Foundation for American Christian Education: The Principle Approach*
1 Thessalonians 2:7
To nurse means . . . to protect, to foster, to supply with appropriate food, to cause to grow or promote strength, to manage with a view to increase … In horticulture, a shrub or tree is the nurse or protector of a young and tender plant. We are said to nurse our national resources…
In the same sense and for the same reason, the Christian home is the nursery of the young … The nursery is that department of home in which the mother fulfills her peculiar mission. This is her special sphere. None can effectually take her place there. She is the center of attraction, the guardian of the infants’ destiny; and one like she, can overrule the unfolding life and character of the child. God has fitted her for the work of the nursery. Here she reigns supreme, the arbitress of the everlasting weal or woe of untutored infancy. On her the fairest hopes of educated man depend, and in the exercise of her powers there, she sways a nation’s destiny…The nursery is that department of home in which the formation of our character is begun…
The nursery is moral and spiritual.
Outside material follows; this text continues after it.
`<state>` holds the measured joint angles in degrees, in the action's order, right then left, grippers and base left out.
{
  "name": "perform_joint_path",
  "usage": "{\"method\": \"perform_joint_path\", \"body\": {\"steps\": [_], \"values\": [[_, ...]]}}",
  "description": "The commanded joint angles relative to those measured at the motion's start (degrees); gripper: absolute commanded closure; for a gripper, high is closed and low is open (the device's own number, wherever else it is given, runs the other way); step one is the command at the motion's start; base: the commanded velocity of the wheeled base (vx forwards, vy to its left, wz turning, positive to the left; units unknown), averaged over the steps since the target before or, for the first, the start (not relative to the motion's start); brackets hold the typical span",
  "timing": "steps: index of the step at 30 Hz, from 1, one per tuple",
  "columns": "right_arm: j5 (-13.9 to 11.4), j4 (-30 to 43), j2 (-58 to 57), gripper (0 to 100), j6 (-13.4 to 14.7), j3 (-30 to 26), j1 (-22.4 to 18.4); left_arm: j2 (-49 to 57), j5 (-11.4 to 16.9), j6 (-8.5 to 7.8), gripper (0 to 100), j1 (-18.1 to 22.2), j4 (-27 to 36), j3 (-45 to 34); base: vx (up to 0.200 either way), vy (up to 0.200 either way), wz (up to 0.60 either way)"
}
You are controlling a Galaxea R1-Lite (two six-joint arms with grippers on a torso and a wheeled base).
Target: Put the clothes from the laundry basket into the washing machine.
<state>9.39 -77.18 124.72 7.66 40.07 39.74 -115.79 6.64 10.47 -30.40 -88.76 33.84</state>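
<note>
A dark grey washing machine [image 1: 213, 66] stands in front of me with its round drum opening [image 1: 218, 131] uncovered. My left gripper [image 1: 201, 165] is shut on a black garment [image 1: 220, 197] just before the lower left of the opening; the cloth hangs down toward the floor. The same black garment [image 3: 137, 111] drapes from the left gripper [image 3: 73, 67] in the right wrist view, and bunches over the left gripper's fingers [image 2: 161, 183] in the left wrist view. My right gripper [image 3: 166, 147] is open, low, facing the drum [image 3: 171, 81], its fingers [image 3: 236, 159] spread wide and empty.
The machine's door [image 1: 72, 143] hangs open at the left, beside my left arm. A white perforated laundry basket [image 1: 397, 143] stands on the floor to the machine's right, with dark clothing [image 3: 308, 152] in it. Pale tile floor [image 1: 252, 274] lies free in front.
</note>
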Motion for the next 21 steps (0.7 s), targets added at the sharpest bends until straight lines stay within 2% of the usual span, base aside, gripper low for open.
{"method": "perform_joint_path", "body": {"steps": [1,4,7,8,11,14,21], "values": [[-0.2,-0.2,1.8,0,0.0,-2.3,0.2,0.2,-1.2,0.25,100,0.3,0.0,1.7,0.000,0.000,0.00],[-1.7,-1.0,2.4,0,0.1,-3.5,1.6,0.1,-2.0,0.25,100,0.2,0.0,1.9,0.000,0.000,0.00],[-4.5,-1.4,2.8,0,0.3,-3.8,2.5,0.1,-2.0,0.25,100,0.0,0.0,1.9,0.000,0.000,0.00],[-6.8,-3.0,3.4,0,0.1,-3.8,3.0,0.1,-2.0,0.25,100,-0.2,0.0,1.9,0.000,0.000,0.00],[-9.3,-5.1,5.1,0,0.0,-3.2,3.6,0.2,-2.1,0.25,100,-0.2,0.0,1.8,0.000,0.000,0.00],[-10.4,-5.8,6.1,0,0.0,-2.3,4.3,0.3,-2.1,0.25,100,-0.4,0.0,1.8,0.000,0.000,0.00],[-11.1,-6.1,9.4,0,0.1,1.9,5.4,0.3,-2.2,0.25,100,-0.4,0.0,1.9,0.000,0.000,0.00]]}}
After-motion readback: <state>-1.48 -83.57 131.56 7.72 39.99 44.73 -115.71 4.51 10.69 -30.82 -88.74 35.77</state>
The first moral and religious training of the child belongs to the nursery, and is the work of the mother. Upon her personal exhibition of truth, justice, virtue, &c., depends the same moral elements in the character of her child. In the nursery we receive our first lessons in virtue or in vice, honesty or dishonesty, in truth or in falsehood, in purity or in corruption. The full-grown man is the matured child morally as well as physically and intellectually. The same may be said of the spiritual formation and growth of the child. Spiritual culture belongs eminently to the nursery. There the pious parent should begin the work of her child’s salvation…
[Let us all thank God for our mothers.—Ed.]
*P. 17. Teaching and Learning America’s Christian History and Government: The Principle Approach is available from http://face.net/. Used by permission.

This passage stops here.